On le sait, le parcours de Mathieu Valbuena ne s’apparente pas vraiment à un long fleuve tranquille. Viré du centre de formation de Bordeaux à dix-huit piges, le natif de Bruges a bien dû trouver une porte de sortie. Porte qui menait inéluctablement vers l’échelon inférieur, en plein cœur du monde amateur. Une saison à Langon, en CFA 2, suivie de deux autres à Libourne, en National et, enfin, le rêve : le monde professionnel. À l’OM qui plus est. Et dans ce club où, apparemment, beaucoup de ses coéquipiers ne croyaient pas en lui, le bonhomme a su fermer quelques bouches. Jusqu’à devenir un incontournable. Dans son club, tout d’abord, puis en équipe de France. Une ascension fulgurante. Et finalement très logique selon Sébastien Ligoule, son ancien coéquipier à Libourne : « Mat, c’est vraiment un gros bosseur. Même quand il était en National, le mec faisait tout pour réussir. Il était toujours à fond, à l’entraînement comme en match. Un vrai esprit de compétiteur. »

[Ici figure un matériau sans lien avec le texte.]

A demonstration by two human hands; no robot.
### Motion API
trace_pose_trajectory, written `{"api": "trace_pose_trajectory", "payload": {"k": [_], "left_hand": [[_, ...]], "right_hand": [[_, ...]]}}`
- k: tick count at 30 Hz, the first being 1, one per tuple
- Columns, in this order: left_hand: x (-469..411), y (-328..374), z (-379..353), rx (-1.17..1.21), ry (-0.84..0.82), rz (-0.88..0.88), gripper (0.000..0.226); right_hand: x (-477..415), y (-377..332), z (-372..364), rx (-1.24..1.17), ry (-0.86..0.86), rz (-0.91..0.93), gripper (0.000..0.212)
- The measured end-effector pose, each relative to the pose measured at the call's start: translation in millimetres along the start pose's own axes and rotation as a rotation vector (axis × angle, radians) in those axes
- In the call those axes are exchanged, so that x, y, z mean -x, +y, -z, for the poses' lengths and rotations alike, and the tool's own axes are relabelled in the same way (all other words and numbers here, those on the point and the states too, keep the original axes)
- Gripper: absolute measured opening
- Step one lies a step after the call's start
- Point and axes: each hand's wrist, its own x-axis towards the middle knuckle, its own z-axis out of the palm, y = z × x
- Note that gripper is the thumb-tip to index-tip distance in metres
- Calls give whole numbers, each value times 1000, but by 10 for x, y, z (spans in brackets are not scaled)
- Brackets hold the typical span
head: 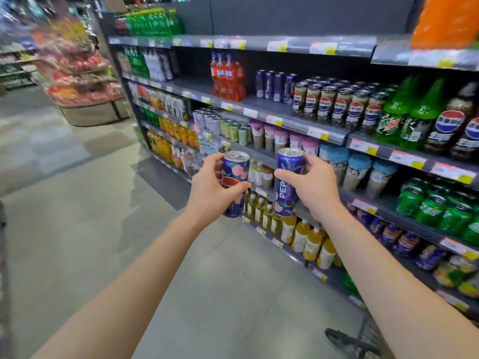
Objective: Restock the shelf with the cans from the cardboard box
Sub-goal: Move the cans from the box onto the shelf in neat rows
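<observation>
each hand (210,193) (315,185) holds a can (234,174) (287,182) (both upright) before the shelf (259,107).

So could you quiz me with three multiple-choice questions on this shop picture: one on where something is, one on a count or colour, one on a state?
1. Where do the matching dark blue cans already stand?
A. on the floor
B. on the shelf right of the orange bottles
C. on the bottom shelf

2. How many cans is the person holding?
A. one
B. two
C. four

3. How is the can in the right hand held?
A. upright, top up
B. upside down
C. lying flat

Answers:
1 B, a short row of them stands just right of the orange bottles.
2 B, the left hand grips the left can and the right hand grips the right can.
3 A, its silver lid faces up.
</observation>
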Motion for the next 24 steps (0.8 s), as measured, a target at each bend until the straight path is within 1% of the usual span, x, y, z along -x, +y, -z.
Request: {"api": "trace_pose_trajectory", "payload": {"k": [5,10,15,24], "left_hand": [[-752,-369,451,26,-9,-41,77],[-1481,-697,673,55,8,-66,79],[-2196,-1019,689,83,27,-74,82],[-3833,-1525,420,72,32,-62,82]], "right_hand": [[-517,-265,-682,-29,29,23,40],[-1088,-428,-1155,-22,51,46,44],[-1747,-405,-1623,-21,57,49,47],[-3429,-288,-2378,-14,77,97,40]]}}
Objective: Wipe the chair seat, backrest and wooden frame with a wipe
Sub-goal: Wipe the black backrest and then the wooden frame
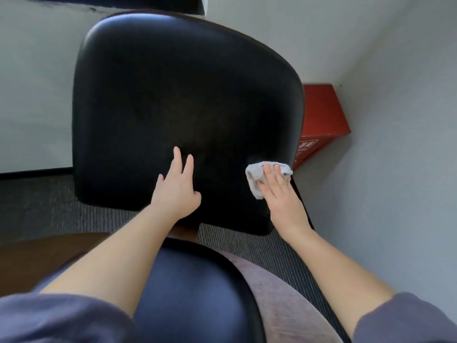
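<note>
Straight-fingered, the right hand presses the crumpled wipe flat against the black backrest at its lower right edge, hemmed by the wall and red box, while the left hand lies flat mid-backrest, fingers pointing up.

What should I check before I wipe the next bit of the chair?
1. Wipe under hand: ok, the right hand presses the grey wipe flat on the black chair seat.
2. Chair steadied: ok, the left hand rests open on the seat.
3. Room to sweep: ok, the wipe sits by the seat's right edge.
4. Path clear: not ok, the left hand lies in the way of a leftward sweep.
5. Wipe clean underneath: cannot tell.
6. Red box beside the chair: ok, apart from both hands.
</note>
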`<action>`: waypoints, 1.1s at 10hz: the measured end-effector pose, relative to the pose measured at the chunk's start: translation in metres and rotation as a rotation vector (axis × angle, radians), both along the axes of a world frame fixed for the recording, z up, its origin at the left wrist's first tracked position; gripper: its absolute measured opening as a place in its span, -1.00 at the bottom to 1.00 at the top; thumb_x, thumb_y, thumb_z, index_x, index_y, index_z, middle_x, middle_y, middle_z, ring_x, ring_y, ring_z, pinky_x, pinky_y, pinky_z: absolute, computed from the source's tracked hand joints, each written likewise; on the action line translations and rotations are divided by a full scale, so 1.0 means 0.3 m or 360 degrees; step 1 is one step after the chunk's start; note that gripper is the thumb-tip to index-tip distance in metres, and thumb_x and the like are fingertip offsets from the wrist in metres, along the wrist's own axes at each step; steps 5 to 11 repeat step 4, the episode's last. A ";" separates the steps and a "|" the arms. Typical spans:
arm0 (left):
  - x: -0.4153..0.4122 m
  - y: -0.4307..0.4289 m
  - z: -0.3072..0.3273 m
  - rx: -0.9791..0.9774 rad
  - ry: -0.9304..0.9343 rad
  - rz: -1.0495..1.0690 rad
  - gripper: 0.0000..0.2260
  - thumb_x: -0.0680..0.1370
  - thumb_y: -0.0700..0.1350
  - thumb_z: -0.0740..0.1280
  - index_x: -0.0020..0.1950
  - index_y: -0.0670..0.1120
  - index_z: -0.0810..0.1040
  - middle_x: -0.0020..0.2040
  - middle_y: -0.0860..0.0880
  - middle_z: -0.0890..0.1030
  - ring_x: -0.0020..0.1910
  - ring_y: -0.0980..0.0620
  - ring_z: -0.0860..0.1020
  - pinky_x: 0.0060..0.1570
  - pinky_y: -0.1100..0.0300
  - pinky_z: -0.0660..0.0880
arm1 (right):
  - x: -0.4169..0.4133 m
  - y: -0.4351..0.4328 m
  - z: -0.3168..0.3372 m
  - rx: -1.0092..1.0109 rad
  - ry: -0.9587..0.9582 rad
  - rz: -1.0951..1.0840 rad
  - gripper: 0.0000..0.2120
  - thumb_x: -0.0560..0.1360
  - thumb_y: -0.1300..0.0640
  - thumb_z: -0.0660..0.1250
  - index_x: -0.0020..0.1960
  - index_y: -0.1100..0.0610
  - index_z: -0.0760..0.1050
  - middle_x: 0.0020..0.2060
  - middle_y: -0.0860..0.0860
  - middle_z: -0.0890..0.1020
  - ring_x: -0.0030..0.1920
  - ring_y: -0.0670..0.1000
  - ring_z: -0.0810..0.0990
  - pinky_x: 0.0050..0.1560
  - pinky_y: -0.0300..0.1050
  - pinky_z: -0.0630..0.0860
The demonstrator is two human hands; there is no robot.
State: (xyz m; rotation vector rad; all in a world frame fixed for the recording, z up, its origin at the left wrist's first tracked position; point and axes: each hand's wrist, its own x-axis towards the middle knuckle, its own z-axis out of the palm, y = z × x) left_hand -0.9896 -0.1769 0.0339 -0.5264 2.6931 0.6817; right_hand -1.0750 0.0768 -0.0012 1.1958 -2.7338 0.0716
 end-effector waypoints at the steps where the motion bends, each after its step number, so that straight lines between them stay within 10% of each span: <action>1: 0.114 0.121 0.003 0.0109 -0.0035 0.0054 -0.38 0.54 -0.14 0.23 0.58 -0.05 0.10 0.60 -0.07 -0.02 0.45 -0.06 0.32 0.49 -0.12 0.11 | 0.087 0.062 0.004 0.0245 -0.0410 -0.0033 -0.29 0.33 0.52 0.28 0.47 0.28 0.27 0.53 0.15 0.17 0.53 0.18 0.11 0.40 0.04 0.37; 2: 0.239 0.263 0.041 0.0081 0.0118 0.0169 -0.53 0.54 -0.18 0.22 0.48 -0.07 0.34 0.49 -0.03 0.34 0.40 -0.04 0.38 0.38 0.02 0.30 | 0.163 0.137 0.056 0.0379 -0.1204 -0.0206 -0.40 0.52 0.41 0.14 0.53 0.12 0.21 0.54 0.09 0.12 0.52 0.14 0.12 0.44 -0.05 0.22; 3: 0.356 0.398 0.102 0.0159 0.0135 0.0284 -0.60 0.54 -0.19 0.22 0.39 -0.07 0.45 0.34 0.02 0.48 0.25 -0.04 0.49 0.22 0.08 0.42 | 0.245 0.195 0.153 0.0308 -0.1803 -0.0463 -0.53 0.55 0.31 0.12 0.41 0.03 0.43 0.23 0.10 0.52 0.13 0.09 0.55 0.05 -0.22 0.41; 4: 0.444 0.518 0.171 0.0364 0.0157 0.0484 -0.62 0.54 -0.18 0.25 0.37 -0.04 0.47 0.33 0.05 0.49 0.23 0.01 0.49 0.19 0.14 0.43 | 0.332 0.230 0.261 -0.0243 -0.2275 -0.0656 -0.74 0.54 0.27 0.20 0.10 0.10 0.62 -0.21 -0.02 0.57 -0.28 -0.10 0.50 -0.24 -0.29 0.40; 11: 0.444 0.518 0.171 0.0364 0.0157 0.0484 -0.62 0.54 -0.18 0.25 0.37 -0.04 0.47 0.33 0.05 0.49 0.23 0.01 0.49 0.19 0.14 0.43 | 0.332 0.230 0.261 -0.0243 -0.2275 -0.0656 -0.74 0.54 0.27 0.20 0.10 0.10 0.62 -0.21 -0.02 0.57 -0.28 -0.10 0.50 -0.24 -0.29 0.40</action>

Une réussite pas volée, donc, mais qui s’est quelque peu brisée en pleine gloire. La descente s'entame en 2014, lors de son départ en Russie. Son retour à Lyon, la saison suivante, devait lui permettre de retrouver la lumière. En vain. Ses performances sportives ne sont pas au niveau, sa vie privée est fortement marquée par l’affaire de la sextape et, pour ne rien arranger, il voit sa place en équipe de France, pourtant jusqu’à alors imprenable, lui échapper. La saison 2015-2016 n’est qu’un long calvaire pour lui. Et on se dit que l’exercice suivant lui réserve le même sort lorsqu’il passe un mois à l’infirmerie pour des douleurs à l’adducteur. Pire, peu de temps après son retour, c’est son épaule qui lâche face à Guingamp, le 22 octobre dernier. Le joueur sort en larmes. Le tunnel semble sans fin.

Un putain de phénix


Mais même au fond du seau, le bonhomme n’est pas du genre à baisser les bras, comme s’en souvient Ligoule : « Quand il est arrivé à Libourne, ça n’a pas été forcément facile pour lui puisqu’il venait de CFA 2 et qu’il a passé quelques mois avec la réserve, mais il n’a jamais rien lâché. Il a toujours été extrêmement déterminé. J’ai l’impression que plus la situation est difficile, plus ça le rend fort. Il a toujours eu cette énorme force mentale. » Une force mentale qu’il allie à un travail gargantuesque au quotidien. « Là où il m’a le plus impressionné, c’est à l’entraînement, insiste Ligoule. Même quand il était titulaire indiscutable chez nous, il ne s’est jamais relâché, il ne levait pas le pied. Il ne se gérait pas ; bref, il n’arrêtait pas de travailler. Dans les matchs, tu vois qu’il a un gros volume de jeu, mais quand tu le vois à l’entraînement, tu comprends pourquoi, hein. »

C’est sans doute cette détermination et cette capacité à travailler toujours plus qui lui ont permis de revenir le 18 novembre dernier face à Lille. Dix minutes de jeu pour commencer. Puis une place de titulaire dès la rencontre suivante, face à Zagreb. Avant de marquer face à Paris le week-end suivant. Son premier but depuis janvier dernier. Tous les matchs qui ont suivi, Mathieu les a joués titulaire. Sans décevoir. D’ailleurs, si l’on fait abstraction du match face à Metz, arrêté à la demi-heure de jeu, l’ancien Phocéen a marqué lors de chacune des trois dernières rencontres de championnat. Surtout, il s’est imposé comme le principal détonateur du jeu lyonnais. En d’autres termes, l’homme n’a jamais été aussi fort depuis son arrivée à Lyon. Alors comme souvent, les critiques à son égard diminuent, se font moins bruyantes. Avant de devenir totalement inaudibles dans les semaines à venir ? Sûrement. Car Valbuena est comme ça, il passe sa vie à fermer des bouches. À voir les vestes se retourner. Sans s’en soucier. Mais une chose est sûre, Petit Vélo n’a pas fini de rouler. Loin de là.